> Exercise description: Copy out the data exactly, leaving the pictures behind.

___

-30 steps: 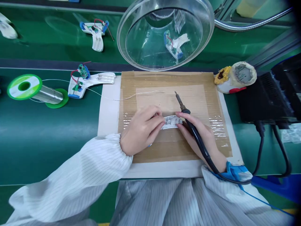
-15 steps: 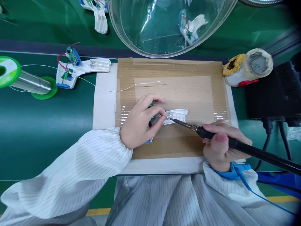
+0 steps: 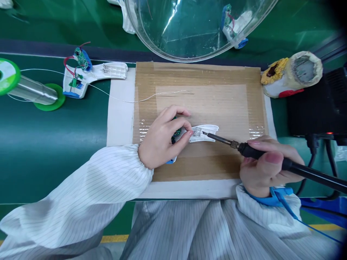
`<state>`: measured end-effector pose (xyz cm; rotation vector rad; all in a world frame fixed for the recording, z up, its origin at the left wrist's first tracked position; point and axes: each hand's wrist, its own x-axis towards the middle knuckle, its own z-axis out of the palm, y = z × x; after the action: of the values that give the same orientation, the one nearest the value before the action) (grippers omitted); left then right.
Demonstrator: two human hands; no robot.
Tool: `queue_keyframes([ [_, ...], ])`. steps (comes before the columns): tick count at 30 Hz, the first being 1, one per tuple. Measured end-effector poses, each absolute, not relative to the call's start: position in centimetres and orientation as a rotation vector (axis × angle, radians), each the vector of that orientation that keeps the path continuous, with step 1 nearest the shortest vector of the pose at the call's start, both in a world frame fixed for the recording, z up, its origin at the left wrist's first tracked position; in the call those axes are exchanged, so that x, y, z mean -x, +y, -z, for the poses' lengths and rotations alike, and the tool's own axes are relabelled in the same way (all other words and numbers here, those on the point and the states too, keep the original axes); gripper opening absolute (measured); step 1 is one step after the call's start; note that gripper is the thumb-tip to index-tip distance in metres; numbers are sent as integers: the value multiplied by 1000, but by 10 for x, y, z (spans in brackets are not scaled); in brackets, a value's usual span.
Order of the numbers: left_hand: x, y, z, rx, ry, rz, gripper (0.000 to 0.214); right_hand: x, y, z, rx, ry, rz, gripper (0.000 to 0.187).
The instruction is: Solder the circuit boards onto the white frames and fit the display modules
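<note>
Soldering iron (image 3: 245,150) in right hand (image 3: 268,166) now reaches white housing (image 3: 208,133) clamped by left hand (image 3: 161,139).

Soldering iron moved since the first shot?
Yes. Against the cardboard board, the soldering iron has swung from pointing up the board to lying nearly level, its tip pointing left over the white plastic housing.

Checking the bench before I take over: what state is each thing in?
white plastic housing, held in left hand
soldering iron, gripped in right hand, tip over the housing
solder wire, lying loose across the cardboard mat
soldering station, red light lit
wrist strap, worn on right wrist
</note>
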<state>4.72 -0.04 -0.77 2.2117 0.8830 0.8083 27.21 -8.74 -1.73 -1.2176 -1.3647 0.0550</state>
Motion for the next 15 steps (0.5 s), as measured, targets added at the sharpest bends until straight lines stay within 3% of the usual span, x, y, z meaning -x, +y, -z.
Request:
queue_keyframes([
  [9,-47,0,7,-2227,875,-778,10,-269,-84,19,1163,-1465,-150,21],
  [15,-48,0,8,-2229,881,-780,10,-269,-82,20,1173,-1287,-63,31],
])
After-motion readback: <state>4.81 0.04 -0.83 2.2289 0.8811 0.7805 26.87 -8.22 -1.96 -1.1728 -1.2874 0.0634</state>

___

> Exercise output:
-30 steps: 
-15 steps: 
+0 steps: 
`<state>`: measured end-effector pose (xyz cm; rotation vector rad; all in a world frame fixed for the recording, z up, its origin at the left wrist's first tracked position; point and axes: each hand's wrist, its own x-axis towards the middle knuckle, its own z-axis out of the palm, y = z × x; after the action: of the values that give the same orientation, the one nearest the value before the action) (grippers omitted); left then right.
Demonstrator: two human hands; no robot.
Tool: `queue_keyframes([ [_, ...], ])`. steps (comes before the columns): tick count at 30 Hz, the first being 1, one per tuple. Measured end-effector poses, each absolute, not relative to the call's start: position in centimetres and orientation as a rotation vector (axis × angle, radians), each the vector of that orientation that keeps the path continuous, with step 1 nearest the shortest vector of the pose at the call's start, both in a world frame fixed for the recording, z up, its origin at the left wrist's first tracked position; in the call those axes are exchanged, so that x, y, z mean -x, +y, -z, for the poses' lengths and rotations alike, and the tool's own axes are relabelled in the same way (all other words and numbers here, those on the point and the states too, keep the original axes); gripper opening absolute (measured); step 1 is one step after the call's start; note that gripper is the thumb-tip to index-tip distance in metres; numbers are sent as integers: the value multiplied by 1000, but by 10 for x, y, z (spans in brackets are not scaled); in brackets, a value's usual span.
Order of the numbers: left_hand: x, y, z, rx, ry, rz, gripper (0.000 to 0.214); right_hand: x, y, z, rx, ry, rz, gripper (0.000 to 0.187).
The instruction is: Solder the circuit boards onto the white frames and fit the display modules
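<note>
Soldering iron (image 3: 245,150) in right hand (image 3: 268,166) now reaches white housing (image 3: 208,133) clamped by left hand (image 3: 161,139).

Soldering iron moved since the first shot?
Yes. Against the cardboard board, the soldering iron has swung from pointing up the board to lying nearly level, its tip pointing left over the white plastic housing.

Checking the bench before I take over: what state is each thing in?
white plastic housing, held in left hand
soldering iron, gripped in right hand, tip over the housing
solder wire, lying loose across the cardboard mat
soldering station, red light lit
wrist strap, worn on right wrist
</note>
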<state>4.72 -0.04 -0.77 2.2117 0.8830 0.8083 27.21 -8.74 -1.73 -1.2176 -1.3647 0.0550</state>
Motion for the next 15 steps (0.5 s), as measured, targets added at the sharpest bends until straight lines stay within 3% of the usual span, x, y, z meaning -x, +y, -z.
Request:
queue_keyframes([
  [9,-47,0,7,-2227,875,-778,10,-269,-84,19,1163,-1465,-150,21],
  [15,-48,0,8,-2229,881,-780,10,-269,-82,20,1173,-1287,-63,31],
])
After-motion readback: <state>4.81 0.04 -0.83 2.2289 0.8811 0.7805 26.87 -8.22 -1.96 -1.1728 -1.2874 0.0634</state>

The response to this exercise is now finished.